Jeff Hankins, a spokesman for the ASU System, said university trustees will consider Act 226 at their meeting Thursday in Jonesboro.
“Our chancellors on all four system campuses — Jonesboro, Beebe, Mountain Home and Newport — are recommending to ‘opt out’ of the concealed weapons law,” Hankins said.
ASU-Jonesboro Chancellor Tim Hudson said he would “recommend that our campus disallow the carrying of concealed handguns.”
“My decision is based on feedback from all our constituencies — students, faculty and staff. Additionally, our university police department contends that this is in the best interests of the safety of our campus,” Hudson said.
Hankins said a decision to opt out of Act 226 has been supported by ASU’s Faculty Senate, Student Government Association, Staff Senate, Dean’s Council, Chair’s Council and Graduate Student Council.
Calvin Johnson, chancellor of the University of Arkansas at Pine Bluff said an informal survey of faculty found that the majority oppose adding guns to campus.
“The bottom line is they oppose it,” he said, adding he has discussed the issue with Bobbitt. “The bottom line is the faculty prefers not to have guns and I support that.”
Paul Beran, chancellor of UA-Fort Smith, declined comment, saying he would let the UA board make the decision.
The Southern Arkansas University Board of Trustees is to discuss the issue June 20, SAU President David Rankin said last week. He said the university’s Faculty Senate and Staff Senate both support opting out of the new law.
“I will probably make a recommendation to the board, and at this point I’m leaning toward the opt out,” Rankin said. “We have a very professional police force here.”
Rankin said the board’s decision would not only affect the university’s main campus in Magnolia, but also SAU Tech in East Camden, the Airframe and Powerplant School in Texarkana and the Arkansas Fire Training Academy and the Arkansas Environmental Training Academy.
Rex Nelson, president of Arkansas Independent Colleges and Universities, which represents 11 four-year-schools in the state, said he was “not aware of anybody that’s not going to opt out.”
Ed Franklin, director of the Arkansas Association of Two-Year Colleges, which represents 22 community colleges, also said he was unaware of any institutions that planned to allow faculty with concealed permits to carry a weapon on campus this fall.

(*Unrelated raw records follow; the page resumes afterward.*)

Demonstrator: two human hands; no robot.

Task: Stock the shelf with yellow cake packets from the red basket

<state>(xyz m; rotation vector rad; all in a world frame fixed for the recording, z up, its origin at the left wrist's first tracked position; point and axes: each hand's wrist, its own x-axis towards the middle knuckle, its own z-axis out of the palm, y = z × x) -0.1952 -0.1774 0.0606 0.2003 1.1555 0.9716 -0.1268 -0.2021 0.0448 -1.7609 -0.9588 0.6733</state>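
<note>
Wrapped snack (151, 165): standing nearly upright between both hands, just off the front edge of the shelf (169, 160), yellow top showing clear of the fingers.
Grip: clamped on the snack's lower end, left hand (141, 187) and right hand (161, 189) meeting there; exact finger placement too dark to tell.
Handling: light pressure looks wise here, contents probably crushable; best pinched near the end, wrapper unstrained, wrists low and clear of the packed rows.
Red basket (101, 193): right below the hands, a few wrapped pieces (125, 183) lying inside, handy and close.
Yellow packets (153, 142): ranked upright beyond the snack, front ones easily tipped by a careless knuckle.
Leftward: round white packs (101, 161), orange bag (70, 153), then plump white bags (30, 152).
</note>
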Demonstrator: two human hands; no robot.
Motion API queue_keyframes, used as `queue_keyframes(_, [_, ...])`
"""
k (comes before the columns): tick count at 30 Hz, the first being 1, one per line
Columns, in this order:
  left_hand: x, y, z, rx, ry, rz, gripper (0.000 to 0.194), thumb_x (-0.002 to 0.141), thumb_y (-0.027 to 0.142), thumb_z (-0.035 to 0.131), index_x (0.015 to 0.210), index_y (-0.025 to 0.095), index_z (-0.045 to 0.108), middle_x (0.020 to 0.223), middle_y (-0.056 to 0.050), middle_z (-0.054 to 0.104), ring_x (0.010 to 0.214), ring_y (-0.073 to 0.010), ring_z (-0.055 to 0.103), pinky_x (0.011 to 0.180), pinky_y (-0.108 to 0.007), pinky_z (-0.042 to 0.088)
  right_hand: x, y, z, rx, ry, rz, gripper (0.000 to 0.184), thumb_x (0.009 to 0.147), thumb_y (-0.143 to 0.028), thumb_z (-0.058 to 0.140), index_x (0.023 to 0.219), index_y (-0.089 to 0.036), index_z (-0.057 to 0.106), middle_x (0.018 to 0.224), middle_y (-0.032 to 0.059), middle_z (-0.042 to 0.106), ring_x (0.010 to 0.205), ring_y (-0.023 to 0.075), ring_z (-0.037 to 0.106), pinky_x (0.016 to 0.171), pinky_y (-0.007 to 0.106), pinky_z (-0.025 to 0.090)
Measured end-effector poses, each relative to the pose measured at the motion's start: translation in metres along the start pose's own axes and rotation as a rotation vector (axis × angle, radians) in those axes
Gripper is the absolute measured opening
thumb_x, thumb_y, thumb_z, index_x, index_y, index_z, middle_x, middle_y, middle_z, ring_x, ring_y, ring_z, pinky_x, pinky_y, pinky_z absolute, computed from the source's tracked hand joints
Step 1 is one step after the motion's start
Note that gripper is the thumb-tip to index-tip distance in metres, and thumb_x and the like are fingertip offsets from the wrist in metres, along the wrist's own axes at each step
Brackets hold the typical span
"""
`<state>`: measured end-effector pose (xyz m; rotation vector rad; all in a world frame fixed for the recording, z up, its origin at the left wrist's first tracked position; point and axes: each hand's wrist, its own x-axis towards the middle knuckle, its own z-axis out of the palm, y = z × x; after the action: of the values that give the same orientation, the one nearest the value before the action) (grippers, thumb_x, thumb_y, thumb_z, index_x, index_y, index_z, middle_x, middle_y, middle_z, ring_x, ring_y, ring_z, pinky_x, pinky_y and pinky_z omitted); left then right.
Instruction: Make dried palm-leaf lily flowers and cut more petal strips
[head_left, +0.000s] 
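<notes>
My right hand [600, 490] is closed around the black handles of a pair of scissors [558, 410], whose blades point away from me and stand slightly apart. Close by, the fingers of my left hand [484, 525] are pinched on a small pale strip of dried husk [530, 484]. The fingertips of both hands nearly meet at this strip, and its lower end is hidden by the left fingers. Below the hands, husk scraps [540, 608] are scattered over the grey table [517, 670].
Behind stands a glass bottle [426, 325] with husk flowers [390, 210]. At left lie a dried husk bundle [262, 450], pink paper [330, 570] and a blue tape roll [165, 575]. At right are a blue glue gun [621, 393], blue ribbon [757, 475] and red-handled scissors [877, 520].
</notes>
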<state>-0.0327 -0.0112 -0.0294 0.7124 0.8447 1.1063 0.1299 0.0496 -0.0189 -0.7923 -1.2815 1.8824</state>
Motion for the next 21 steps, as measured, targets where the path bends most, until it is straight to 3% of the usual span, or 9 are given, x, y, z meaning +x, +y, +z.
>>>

When UCA board voted to opt out of the law earlier this month, the vote was 5-1.
Board member Kay Hinkle said she voted against opting out because she believes faculty members with concealed carry permits are properly trained.
“I believe in the Second Amendment, and anybody who is a law-abiding citizen who is trained to carry a gun should be able to do so,” Hinkle told the Log Cabin Democrat newspaper in Conway. “I think it’s their right to be able to do that.”
UCA students, in a campuswide poll, supported the new law, while staff and faculty at the university supported opting out of the law.